- WHAT YOU HAVE TO DO -
Output every line below as it stands, dropping only the images.

- GIVEN MATERIAL -
################

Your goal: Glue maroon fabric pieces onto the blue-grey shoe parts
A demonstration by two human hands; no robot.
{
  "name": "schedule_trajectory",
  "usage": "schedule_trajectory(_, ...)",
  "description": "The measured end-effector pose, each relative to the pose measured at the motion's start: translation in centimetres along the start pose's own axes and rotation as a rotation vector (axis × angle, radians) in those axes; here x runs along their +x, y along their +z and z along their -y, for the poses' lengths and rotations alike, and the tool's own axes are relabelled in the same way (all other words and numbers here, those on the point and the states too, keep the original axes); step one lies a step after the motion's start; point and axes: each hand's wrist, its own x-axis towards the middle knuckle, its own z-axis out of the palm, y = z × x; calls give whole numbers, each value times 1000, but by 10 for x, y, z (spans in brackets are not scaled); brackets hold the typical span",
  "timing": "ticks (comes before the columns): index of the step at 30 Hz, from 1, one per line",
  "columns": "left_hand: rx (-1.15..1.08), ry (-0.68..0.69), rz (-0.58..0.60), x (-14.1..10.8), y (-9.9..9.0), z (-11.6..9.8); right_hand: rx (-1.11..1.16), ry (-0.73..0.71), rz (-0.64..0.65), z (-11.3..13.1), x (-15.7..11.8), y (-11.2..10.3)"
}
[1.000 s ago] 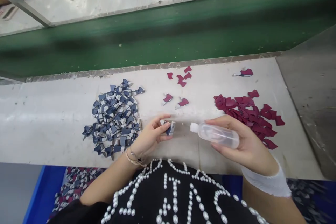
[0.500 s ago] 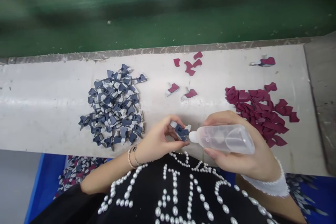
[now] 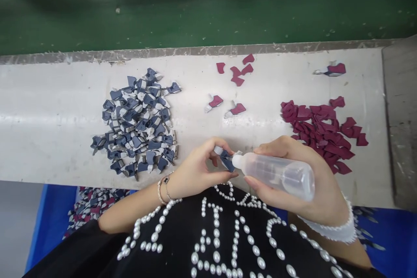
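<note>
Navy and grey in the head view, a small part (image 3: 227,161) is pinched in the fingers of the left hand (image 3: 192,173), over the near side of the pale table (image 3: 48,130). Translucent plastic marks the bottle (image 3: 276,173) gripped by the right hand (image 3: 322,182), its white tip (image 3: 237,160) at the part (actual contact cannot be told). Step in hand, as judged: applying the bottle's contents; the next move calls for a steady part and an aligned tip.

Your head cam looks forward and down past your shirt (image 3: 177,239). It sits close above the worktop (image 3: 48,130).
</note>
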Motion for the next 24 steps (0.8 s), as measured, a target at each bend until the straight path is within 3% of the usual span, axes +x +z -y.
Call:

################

- TASK SOLUTION -
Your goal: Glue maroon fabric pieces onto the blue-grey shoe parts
A demonstration by two human hands; no robot.
{
  "name": "schedule_trajectory",
  "usage": "schedule_trajectory(_, ...)",
  "description": "The measured end-effector pose, each relative to the pose measured at the motion's start: translation in centimetres along the start pose's own axes and rotation as a rotation vector (axis × angle, radians) in those axes; here x runs along their +x, y along their +z and z along their -y, for the poses' lengths and rotations alike, and the tool's own axes are relabelled in the same way (all other words and numbers here, those on the point and the states too, keep the original axes); step one lies a step after the motion's start; point and axes: each hand's wrist, its own x-axis towards the middle knuckle, its own z-axis out of the palm, y = z × x; calls give whole numbers, each value times 1000, but by 10 for x, y, z (spans in brackets are not scaled); brackets hold the typical span",
  "timing": "ticks (comes before the columns): index of the step at 30 Hz, from 1, one per line",
  "columns": "left_hand: rx (-1.15..1.08), ry (-0.68..0.69), rz (-0.58..0.60), x (-14.1..10.8), y (-9.9..9.0), z (-11.6..9.8); right_hand: rx (-1.11..1.16), ry (-0.73..0.71), rz (-0.64..0.65), z (-11.3..13.1), x (-15.7..11.8), y (-11.2..10.3)"
}
[1.000 s ago] 
[0.500 s ago] 
[now] 
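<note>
Navy and grey in the head view, a small part (image 3: 227,161) is pinched in the fingers of the left hand (image 3: 192,173), over the near side of the pale table (image 3: 48,130). Translucent plastic marks the bottle (image 3: 276,173) gripped by the right hand (image 3: 322,182), its white tip (image 3: 237,160) at the part (actual contact cannot be told). Step in hand, as judged: applying the bottle's contents; the next move calls for a steady part and an aligned tip.

Your head cam looks forward and down past your shirt (image 3: 177,239). It sits close above the worktop (image 3: 48,130).
</note>
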Motion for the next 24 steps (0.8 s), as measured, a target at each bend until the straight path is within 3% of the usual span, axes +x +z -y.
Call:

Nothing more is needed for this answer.